Javier Zarzalejos-El Correo
- Hay que plantearse una profunda corrección del rumbo del sistema educativo vasco y corresponsabilizar a todos los actores, padres incluidos, en un estado de cosas inaceptable
A la vista está que ni siquiera la minimización de la muestra ha servido para evitar que nuestro sistema educativo se haya despeñado en la evaluación internacional. En Cataluña fueron más directos: las autoridades educativas simplemente sabotearon el proceso para impedir males mayores que, según temían fundadamente, se iban a seguir del análisis PISA. Destituir a un cargo de segundo nivel de la Generalitat catalana haciéndole responsable del desaguisado ha parecido precio muy asequible a pagar por haberse librado del escrutinio.
Entre nosotros la respuesta ha sido variada. El abertzalismo sindical ha acusado a PISA de ser «neoliberal» y para confirmar la finura de su análisis -poniéndose la venda antes de la herida- insistía en que la solución es más inmersión, no menos, aunque sin aclarar en qué consistiría en concreto eso de más inmersión.
Otra forma de salir del trance ha sido la de culpar a las pantallas, los ‘smartphones’ y, en general, a la digitalización indiscriminada que, por un lado, instala en los escolares una distracción adictiva y, por otro, erosiona hábitos esenciales como el de la lectura y la comprensión de un texto que supere la extensión de un post o una historia de Instagram y haya que enfrentarlo sin el entretenimiento de la imagen.
Ha habido ejemplos de la habitual facundia autocomplaciente, muy en la línea de manifestaciones como la del lehendakari que, después de algunas jornadas especialmente trágicas, nos tranquiliza afirmando que «en Euskadi no hay crimen organizado», aunque sin precisar si es porque ETA dejó de matar hace unos años. Pues bien, aquí los niños y adolescentes acumulan retrasos de cursos en comparación con sus pares -por ejemplo, en Madrid- pero sabemos que van a la escuela muy contentos, lo cual es algo, y que somos los que más gastamos en este capítulo.
En una perspectiva más combativa socialmente, a algunos les produce satisfacción malsana comprobar que los ricos tampoco aprenden mucho, ya que según se desprende del informe los resultados de los alumnos en mejor condición económica bajan notablemente, lo cual sitúa a Euskadi ante una progresiva igualación, aunque bien es verdad que solo porque se rasea por abajo.
Lo que es todavía un tabú en el que apenas se ha abierto alguna ligera grieta es el impacto de la inmersión en el rendimiento del sistema y de los alumnos y las enormes dificultades de adaptarse eficazmente a un modelo que sobre todo funciona con buen resultado para los alumnos de entornos familiares euskaldunes.
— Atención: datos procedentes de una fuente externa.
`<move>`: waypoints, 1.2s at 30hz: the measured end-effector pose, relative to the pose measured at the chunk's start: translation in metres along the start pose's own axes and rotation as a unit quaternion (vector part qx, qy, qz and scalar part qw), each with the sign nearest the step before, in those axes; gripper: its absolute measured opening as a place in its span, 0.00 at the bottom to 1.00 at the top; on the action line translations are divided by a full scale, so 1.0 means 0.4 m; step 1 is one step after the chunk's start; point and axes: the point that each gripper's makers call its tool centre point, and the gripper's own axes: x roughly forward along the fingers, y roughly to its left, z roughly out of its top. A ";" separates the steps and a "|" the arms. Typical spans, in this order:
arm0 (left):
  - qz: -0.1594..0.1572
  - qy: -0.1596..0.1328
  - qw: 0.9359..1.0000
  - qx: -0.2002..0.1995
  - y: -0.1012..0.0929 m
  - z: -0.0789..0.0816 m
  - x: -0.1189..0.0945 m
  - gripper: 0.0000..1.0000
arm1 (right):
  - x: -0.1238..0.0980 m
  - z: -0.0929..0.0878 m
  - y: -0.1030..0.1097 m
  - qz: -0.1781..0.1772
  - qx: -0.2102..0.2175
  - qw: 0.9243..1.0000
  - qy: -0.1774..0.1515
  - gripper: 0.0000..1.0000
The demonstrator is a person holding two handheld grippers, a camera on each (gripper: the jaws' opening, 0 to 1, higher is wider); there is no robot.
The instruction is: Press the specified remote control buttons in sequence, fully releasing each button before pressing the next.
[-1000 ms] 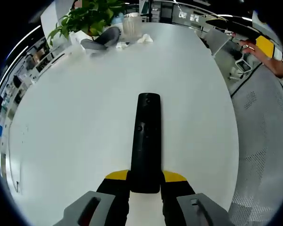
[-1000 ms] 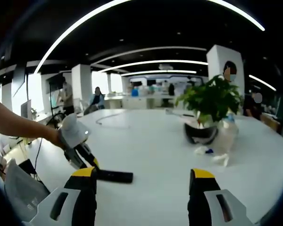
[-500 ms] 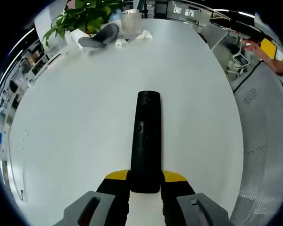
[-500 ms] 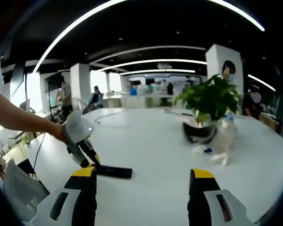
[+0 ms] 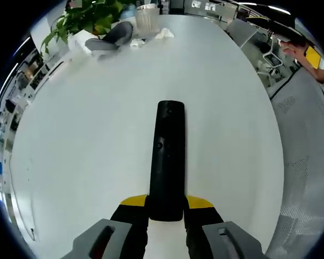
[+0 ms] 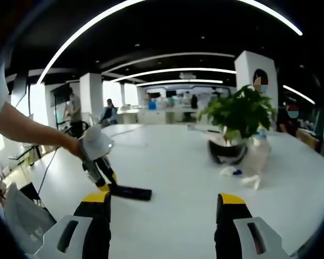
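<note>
Currently logged, left gripper view: left gripper (image 5: 166,215), yellow-tipped black jaws w/ grey housings, clenched on the near end of a long slim black remote control (image 5: 166,156). Remote runs straight toward 12 o'clock over the white oval tabletop (image 5: 86,140); small button approx. mid-body, rest of keys too dark to read. Whether the remote's far end touches the tabletop: cannot tell.

At 11 o'clock, far edge of tabletop: green leafy potted plant (image 5: 86,16), dark grey curved object (image 5: 112,39) just beside it, clear plastic container (image 5: 146,16), crumpled white paper bits (image 5: 163,34). At 2 o'clock, off the tabletop: a person's hand w/ a yellow item (image 5: 312,55).

Right gripper view: right gripper (image 6: 163,208), same yellow-tipped type, jaws spread wide, nothing between them, above the tabletop (image 6: 173,178). At 9 o'clock: person's forearm (image 6: 32,132) leading to the left gripper (image 6: 105,186), which grasps the remote (image 6: 130,192), low over the surface. At 2 o'clock: plant (image 6: 238,116) over a dark bowl-like object (image 6: 228,152), clear container (image 6: 259,151), white scraps (image 6: 248,181). Background: office hall, people at far desks.
</note>
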 end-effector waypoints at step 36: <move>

De lo que PISA no habla es de la desaparición del castellano de las aulas vascas en beneficio de una enseñanza de hecho monolingüe en euskera que ignora la composición social de la población vasca, un paradigma cultural del que el castellano es parte integrante y la funcionalidad práctica y los beneficios de un bilingüismo real acorde con la realidad. PISA no habla del efecto de rechazo que generan episodios como el de la Korrika, apropiado por el extremismo nacionalista de imposición monolingüe y el clima hostil que tan bien resume ese «en castellano no te atendemos» de las fiestas de verano.
De lo que PISA no habla es de la incapacidad de las instituciones y de los actores del sistema educativo para establecer una verdadera conversación que sitúe en sus términos el problema, un problema estructural, de esos que definen el futuro del país. La inmersión es un modelo fracasado que ni sirve para favorecer la integración, ni facilita el rendimiento escolar. No, no es el único factor que explica el fracaso, pero, desde luego, es la premisa sin la cual no se explica el descalabro. Y, por cierto, tampoco sirve para crear una identidad vasca modelada según el credo nacionalista. Esa pretensión de hacer nacionalistas en la escuela, típica de los nacionalismos decimonónicos, ya no puede controlar un entorno comunicativo global y digital, radicalmente descentralizado y diverso en contenidos y opciones. Por eso, el fracaso en la escuela se intenta superar con la apelación no ya a aprender en euskera -que no está al alcance de una gran mayoría según hemos podido comprobar- sino a «vivir en euskera», lo que delata el propósito totalizador de los que convierten el idioma en vehículo identitario excluyente.
Hay que plantearse muy seriamente una profunda corrección del rumbo del sistema educativo vasco y corresponsabilizar a todos los actores, padres incluidos, en un estado de cosas que es inaceptable. La educación no es un juego de ingeniería social ni basta con jactarse del mucho dinero que se gasta cuando ese dinero, en vez de resolver el problema, lo está financiando.